Nietzsche y sus seguidores consideran al lenguaje, al logos, a la Razón, como un simple instrumento para organizar el “caos” de la vida; la crisis de la modernidad se produce cuando se nos revela la imposibilidad de esa tarea.

Esa visión del logos es deudora del Racionalismo, es una consecuencia de aquello que quiere negar. La crisis se resuelve en cuanto aceptamos que el logos, las ideas, el lenguaje, son tan caóticos como la vida misma. En eso consiste el nihilismo: ya no hay jerarquía entre las palabras y las cosas, ambas están al mismo nivel. (No es que la mentira esté inscrita en la estructura misma del lenguaje: hay que prescindir del concepto mismo de “mentira”, tan irrelevante como el de “verdad”). De ahí el constructivismo esencial a una cultura nihilista: los signos tienen valor de cosas (los signos SON las cosas).

¿Pero no es esto una forma extrema de idealismo? ¿El “imperio del sentido” denunciado por Rubert?

Lo que se necesita es un nuevo paradigma. Quizás el paradigma nihilista sea el único válido en nuestro momento histórico. Pero quizás sólo construyendo un nuevo paradigma podremos superar el nihilismo; quizás sólo gracias a esa creación podamos superar nuestro momento histórico. Ese nuevo paradigma debe redefinir el papel del lenguaje en nuestra existencia, prescindiendo de cualquier ansia de totalización.

(No, no es eso)

(El nuevo paradigma debe mostrar la irrelevancia de cualquier paradigma, incluido el nihilista: el nihilismo no es un destino, es una opción más entre otras. El problema no está en ser nihilista: el problema está en ver el nihilismo como la única posibilidad.)

(Problema imposible de resolver: ¿quizás sea realmente el fin de la filosofía? Pero no es el fin de la vida, ni de la historia: hay que ir más allá de la filosofía. Pero, ¿hacia dónde?).

Quizás pueda analizarse la crisis de fin de siglo como resultado de un conflicto ético: la moral burguesa frente a la aristocrática. Se impone el respeto a la ley, la igualdad de derechos, el “democratismo” moral; se condena cualquier forma de heterodoxia: el aristocratismo está excluido de una sociedad racionalizada.

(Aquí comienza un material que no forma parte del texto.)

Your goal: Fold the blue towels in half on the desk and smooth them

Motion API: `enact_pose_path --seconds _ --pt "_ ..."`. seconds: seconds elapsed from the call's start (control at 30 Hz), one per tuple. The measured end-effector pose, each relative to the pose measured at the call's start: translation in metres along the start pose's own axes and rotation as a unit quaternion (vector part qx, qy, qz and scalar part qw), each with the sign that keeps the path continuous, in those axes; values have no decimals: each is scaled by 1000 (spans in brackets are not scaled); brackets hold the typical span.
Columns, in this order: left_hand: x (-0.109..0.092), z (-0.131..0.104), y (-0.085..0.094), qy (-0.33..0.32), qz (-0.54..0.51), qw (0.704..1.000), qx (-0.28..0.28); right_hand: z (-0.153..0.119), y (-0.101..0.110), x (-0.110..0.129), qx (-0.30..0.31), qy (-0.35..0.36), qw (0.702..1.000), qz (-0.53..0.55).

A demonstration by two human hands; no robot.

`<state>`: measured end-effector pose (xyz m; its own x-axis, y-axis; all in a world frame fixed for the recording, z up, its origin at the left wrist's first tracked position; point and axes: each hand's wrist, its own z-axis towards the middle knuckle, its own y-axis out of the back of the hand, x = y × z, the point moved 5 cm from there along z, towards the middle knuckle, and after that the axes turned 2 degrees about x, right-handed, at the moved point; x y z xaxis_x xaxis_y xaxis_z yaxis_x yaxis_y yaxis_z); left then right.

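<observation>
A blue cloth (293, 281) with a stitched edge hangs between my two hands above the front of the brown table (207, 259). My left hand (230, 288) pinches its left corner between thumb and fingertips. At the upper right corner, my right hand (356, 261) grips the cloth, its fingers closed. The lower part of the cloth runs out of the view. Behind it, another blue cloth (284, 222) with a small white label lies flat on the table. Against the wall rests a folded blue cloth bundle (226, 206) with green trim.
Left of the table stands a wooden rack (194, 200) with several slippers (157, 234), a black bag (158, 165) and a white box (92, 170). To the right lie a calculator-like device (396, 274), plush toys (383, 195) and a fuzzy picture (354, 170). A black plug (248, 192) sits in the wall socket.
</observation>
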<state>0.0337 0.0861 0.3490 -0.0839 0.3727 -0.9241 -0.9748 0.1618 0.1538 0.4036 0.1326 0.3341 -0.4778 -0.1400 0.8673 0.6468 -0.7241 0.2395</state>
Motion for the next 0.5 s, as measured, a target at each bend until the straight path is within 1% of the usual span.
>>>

2006.04.15 – Gracián y la cultura. Lenguaje y sensación

Gracián: “El hombre culto vive más” – ¡Es cierto! Pero lo es no porque la cultura sea un fin en sí mismo, sino porque la cultura nos hace valorar en su justa medida nuestras sensaciones, el mundo de lo concreto, todo lo que no es ajeno a ella. Las ideas no son fines del conocimiento: son medios para una mejor comprensión de lo real, de lo concreto.

“Sensación”: palabra abstracta, que designa algo absolutamente concreto, e irreductible a cualquier clase de universal. El lenguaje es incapaz de decir lo que quiero decir. (Experiencia casi prototípica de la modernidad: artículo de McGuirk).

Pero eso a lo que el lenguaje no puede acceder es accesible a nuestros sentidos. El desarrollo de nuestro idealismo ha ido acompañado de un aumento de la receptividad sensorial: sentimos más porque pensamos más.